Today marks a week in Rajasthan, the last day of October, and the beginning of the last two weeks of our trip. I shouldn't be counting the days, but a weary, restless fraction of me just is. Each day is a minuet of sincere affection for the students I lead, and blindsided exasperation when the reality of responsibility for thirteen angel/devils spreads me thinner than cellophane on a day-old sandwich.

Two days ago I logged a record three trips to the hospital. As I left patient reception for the third time, with its plaid couches and 4-foot tall Ganesh statue wreathed in incense, I sucked in a lungful of dirty but cool night air and swore never to return. The city is a shallow cup surrounded by rolling hills, and smog sits just above the rooftops like lavender-tinted latte foam. It makes for spectacular sunsets, but I now have the lung capacity of a tubercular millipede.

I whisked my medicated students away to a pre-wedding reception being held by a local family, where the rest of our group (minus an ominous two) awaited us in their Indian finery. The event was sort of like a family talent show, as the caste of this family is peopled with generations of dancers, singers, and storytellers. There was a sound system, stage, lighting, and even the youngest children took their turn twirling and leaping and peering coquettishly from behind artfully arranged hands. The night ended in a massive dance party, driven to a frenzy by Shakira's "Hips Don't Lie" (a local favorite) throbbing from the speakers. We were sweaty and vaguely queasy from the spicy reception feast, but laughing as we rumbled home through the deserted streets in our rickshaw convoy.

I discovered upon my return to the guest house that my co-leader, Francis, was in the midst of yet another hospital run with another desperately ill student (the two dance party no-shows), and I braced myself for an early morning trip there myself, to relieve him from his "night duty". Unfortunately, a gurgling gut and fever/chills kept me in delirious discomfort all night, and I was still moaning from the depths of my windowless chamber when Francis showed up the next day. I barely had enough energy to beg for water and a banana, and issue a few half-hearted directives for the unfolding day. I felt like King George- infirm, but unwilling to relinquish the reins of command. I pledged myself to a bland liquid diet for as long as I could stand, and was able to muster enough energy to dive back in the next day.

After nearly four hours spent trying to extract my student from the bureacratic maw of hospital administration, I stationed myself outside our neighborhood juice shop with a cup of pomegranate seeds, reputed to kill unwelcome intestinal visitors. I wasn't out of the woods, nor was I willing to subject myself to the litany of unregulated pharmaceuticals being urged upon my students. The owner of the shop clucked and mixed me up a spoonful of dried shredded coconut and Amritdhara- an Ayurvedic remedy and staple of every Rajasthani household. Used for all ailments internal and external, it tasted like a mouthful of sawdust impregnated with Vick's Vapo-Rub. A wraithlike Belgian, peroxide blond Brit, and sweaty lost Canadian hooted over their fresh juices as my face spasmed with the effort to ingest the gritty, mentholated bolus. We ended up swapping "India Illness" tales (true and tall) like grizzled vets. Staph infection scars were compared, and bizarre "cure-alls" shared with abandon.
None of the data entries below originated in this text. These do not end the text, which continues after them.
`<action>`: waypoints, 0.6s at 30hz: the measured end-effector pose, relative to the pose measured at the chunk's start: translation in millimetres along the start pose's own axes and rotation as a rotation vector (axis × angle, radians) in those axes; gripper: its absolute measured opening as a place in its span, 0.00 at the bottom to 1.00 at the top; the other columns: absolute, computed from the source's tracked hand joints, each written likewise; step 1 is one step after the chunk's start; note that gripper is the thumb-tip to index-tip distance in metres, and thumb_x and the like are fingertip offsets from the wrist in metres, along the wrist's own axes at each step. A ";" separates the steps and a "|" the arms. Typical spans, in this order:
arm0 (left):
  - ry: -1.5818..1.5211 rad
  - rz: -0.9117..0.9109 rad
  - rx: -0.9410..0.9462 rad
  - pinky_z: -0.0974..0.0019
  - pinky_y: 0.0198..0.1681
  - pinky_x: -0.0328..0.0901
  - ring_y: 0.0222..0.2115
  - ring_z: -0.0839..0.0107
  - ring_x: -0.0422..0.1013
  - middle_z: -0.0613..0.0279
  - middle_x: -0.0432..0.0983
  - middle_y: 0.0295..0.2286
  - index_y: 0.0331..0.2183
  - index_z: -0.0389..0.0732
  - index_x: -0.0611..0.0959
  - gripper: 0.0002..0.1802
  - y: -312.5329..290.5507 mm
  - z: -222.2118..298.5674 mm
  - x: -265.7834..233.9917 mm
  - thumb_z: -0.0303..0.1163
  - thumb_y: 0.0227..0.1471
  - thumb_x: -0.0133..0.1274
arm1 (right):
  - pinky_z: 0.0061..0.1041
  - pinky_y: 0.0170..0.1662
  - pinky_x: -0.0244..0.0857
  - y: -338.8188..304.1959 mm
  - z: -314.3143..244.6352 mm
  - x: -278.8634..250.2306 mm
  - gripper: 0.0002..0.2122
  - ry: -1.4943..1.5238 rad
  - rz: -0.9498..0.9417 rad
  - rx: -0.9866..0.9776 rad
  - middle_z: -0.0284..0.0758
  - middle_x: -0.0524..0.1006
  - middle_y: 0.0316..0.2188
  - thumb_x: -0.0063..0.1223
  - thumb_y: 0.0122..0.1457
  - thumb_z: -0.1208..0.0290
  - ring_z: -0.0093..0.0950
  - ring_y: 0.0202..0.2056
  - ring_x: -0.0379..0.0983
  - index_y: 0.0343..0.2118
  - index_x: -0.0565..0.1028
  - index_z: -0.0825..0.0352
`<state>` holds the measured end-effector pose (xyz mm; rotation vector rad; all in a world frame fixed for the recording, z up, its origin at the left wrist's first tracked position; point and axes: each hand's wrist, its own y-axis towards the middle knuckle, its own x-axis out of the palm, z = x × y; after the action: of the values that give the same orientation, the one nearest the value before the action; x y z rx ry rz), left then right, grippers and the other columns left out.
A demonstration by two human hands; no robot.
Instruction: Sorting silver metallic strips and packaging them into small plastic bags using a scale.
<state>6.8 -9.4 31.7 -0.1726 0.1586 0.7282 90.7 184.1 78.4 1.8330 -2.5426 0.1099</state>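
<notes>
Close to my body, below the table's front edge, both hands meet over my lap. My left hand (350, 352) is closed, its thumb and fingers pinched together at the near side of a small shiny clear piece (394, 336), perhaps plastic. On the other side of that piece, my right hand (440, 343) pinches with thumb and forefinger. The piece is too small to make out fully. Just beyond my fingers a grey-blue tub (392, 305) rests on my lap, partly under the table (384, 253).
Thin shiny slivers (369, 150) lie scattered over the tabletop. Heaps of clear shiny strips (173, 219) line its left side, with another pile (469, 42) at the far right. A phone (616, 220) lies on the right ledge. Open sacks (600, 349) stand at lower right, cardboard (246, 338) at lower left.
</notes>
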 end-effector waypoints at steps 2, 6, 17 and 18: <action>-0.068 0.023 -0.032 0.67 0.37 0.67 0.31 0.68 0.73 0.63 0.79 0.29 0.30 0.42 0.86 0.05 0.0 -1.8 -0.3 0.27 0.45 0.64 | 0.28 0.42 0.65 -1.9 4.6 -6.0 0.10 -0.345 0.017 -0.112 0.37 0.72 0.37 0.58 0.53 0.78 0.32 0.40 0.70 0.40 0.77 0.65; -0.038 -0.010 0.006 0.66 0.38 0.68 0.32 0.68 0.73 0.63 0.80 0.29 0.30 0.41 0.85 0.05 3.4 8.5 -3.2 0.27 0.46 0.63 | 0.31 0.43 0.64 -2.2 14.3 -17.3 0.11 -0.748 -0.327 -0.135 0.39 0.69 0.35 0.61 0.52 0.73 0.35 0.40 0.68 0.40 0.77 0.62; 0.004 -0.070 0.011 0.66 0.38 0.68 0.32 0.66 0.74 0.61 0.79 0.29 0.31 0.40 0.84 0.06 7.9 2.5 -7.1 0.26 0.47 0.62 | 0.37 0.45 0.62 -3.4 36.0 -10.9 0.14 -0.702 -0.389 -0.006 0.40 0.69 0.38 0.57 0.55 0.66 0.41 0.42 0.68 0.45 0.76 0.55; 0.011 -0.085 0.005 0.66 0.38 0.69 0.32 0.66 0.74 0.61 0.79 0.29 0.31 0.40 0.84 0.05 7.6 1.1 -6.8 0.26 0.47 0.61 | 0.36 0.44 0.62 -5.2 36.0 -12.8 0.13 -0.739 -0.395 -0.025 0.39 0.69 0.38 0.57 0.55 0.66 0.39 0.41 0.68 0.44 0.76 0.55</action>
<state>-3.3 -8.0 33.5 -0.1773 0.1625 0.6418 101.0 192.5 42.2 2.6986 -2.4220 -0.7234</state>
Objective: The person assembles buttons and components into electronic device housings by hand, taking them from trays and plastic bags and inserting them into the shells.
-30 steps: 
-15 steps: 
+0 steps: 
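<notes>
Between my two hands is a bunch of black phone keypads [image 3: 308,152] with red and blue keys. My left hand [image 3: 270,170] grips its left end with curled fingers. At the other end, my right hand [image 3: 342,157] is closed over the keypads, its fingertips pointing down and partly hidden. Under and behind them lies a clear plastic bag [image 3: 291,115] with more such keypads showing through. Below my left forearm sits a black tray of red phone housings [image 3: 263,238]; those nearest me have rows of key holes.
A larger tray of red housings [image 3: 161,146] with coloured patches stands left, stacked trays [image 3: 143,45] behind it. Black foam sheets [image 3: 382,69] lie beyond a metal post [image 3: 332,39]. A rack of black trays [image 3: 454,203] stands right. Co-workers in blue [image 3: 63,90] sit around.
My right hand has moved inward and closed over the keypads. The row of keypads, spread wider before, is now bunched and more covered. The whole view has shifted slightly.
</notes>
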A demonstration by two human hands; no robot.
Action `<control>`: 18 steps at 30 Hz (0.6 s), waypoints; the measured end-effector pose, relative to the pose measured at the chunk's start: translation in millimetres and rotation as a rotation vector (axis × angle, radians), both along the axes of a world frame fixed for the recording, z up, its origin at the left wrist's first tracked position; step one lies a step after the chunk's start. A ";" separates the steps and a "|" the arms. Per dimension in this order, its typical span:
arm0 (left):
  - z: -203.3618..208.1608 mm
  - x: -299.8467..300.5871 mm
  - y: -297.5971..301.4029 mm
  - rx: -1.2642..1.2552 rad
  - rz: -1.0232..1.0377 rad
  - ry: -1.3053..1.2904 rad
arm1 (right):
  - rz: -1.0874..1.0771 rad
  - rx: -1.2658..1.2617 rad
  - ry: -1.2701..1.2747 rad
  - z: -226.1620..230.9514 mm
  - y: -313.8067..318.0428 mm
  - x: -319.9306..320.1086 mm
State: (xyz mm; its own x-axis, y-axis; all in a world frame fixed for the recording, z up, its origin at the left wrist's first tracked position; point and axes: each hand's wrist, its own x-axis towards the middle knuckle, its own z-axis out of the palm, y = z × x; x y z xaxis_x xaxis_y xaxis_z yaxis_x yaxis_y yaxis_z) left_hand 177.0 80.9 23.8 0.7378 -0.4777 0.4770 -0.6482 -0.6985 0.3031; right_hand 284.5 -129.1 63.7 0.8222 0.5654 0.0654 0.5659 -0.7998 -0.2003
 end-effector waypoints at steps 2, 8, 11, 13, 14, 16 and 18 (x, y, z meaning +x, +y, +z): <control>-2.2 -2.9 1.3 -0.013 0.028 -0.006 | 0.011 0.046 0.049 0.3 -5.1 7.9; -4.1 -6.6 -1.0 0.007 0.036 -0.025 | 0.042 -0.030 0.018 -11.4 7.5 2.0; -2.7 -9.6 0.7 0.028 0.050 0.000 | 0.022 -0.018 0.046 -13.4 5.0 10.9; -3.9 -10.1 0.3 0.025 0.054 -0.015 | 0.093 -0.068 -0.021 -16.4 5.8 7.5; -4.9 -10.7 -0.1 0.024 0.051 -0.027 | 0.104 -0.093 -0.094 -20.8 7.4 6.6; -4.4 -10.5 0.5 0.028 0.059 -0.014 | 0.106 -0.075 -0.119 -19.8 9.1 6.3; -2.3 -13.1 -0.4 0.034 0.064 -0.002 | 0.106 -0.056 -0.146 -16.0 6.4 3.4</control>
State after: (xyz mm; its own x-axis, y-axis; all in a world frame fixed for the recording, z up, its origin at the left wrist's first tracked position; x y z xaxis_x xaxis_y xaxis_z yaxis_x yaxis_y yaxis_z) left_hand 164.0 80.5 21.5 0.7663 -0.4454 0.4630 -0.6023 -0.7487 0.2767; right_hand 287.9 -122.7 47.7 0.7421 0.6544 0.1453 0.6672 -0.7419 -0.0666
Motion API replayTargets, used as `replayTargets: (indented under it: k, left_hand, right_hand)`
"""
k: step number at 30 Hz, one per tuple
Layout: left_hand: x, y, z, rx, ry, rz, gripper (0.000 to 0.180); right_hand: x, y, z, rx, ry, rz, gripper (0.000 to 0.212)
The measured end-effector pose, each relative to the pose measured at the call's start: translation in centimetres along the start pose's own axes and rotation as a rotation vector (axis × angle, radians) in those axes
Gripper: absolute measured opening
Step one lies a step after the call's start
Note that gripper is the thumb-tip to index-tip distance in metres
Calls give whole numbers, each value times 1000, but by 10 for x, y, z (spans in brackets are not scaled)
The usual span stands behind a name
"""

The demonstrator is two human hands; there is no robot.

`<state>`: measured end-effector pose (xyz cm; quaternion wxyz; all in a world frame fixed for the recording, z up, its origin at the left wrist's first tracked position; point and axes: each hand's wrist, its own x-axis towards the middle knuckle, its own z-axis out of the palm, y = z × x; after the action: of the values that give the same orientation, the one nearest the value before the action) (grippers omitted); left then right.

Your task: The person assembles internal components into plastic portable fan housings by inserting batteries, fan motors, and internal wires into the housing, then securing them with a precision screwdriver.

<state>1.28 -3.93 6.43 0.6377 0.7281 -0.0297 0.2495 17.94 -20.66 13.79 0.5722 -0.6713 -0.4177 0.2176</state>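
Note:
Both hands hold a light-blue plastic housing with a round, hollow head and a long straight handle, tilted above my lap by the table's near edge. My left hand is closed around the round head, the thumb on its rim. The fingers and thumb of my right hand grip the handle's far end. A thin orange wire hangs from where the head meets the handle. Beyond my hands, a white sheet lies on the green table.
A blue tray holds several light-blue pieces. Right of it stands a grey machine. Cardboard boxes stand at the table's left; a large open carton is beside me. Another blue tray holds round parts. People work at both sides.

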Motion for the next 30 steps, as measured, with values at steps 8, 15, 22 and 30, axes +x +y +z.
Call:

I slipped into an intriguing conversation with the British gal, who works with male prison inmates in Britain, many of whom are the same age as my students. She says that few of them have any incentive to stay out of jail, as being "inside" provides them with the food, shelter, and relative security they lack- "freedom" seems beside the point. I expressed that the opposite seemed true of our students, that having grown up with few real concerns in regards to the basic necessities, freedom (from structure, responsibility, definition, constraint) was all they seemed to crave, even at the expense of themselves or others.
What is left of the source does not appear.